START Source material

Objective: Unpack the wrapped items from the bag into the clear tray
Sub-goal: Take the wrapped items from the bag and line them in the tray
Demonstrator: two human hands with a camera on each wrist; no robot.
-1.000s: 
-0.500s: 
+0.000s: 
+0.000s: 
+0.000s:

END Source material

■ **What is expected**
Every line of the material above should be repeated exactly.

■ **Answer section**
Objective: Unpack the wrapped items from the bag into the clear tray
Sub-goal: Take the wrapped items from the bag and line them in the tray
Demonstrator: two human hands with a camera on each wrist; no robot.
-1.000s: 
-0.500s: 
+0.000s: 
+0.000s: 
+0.000s:

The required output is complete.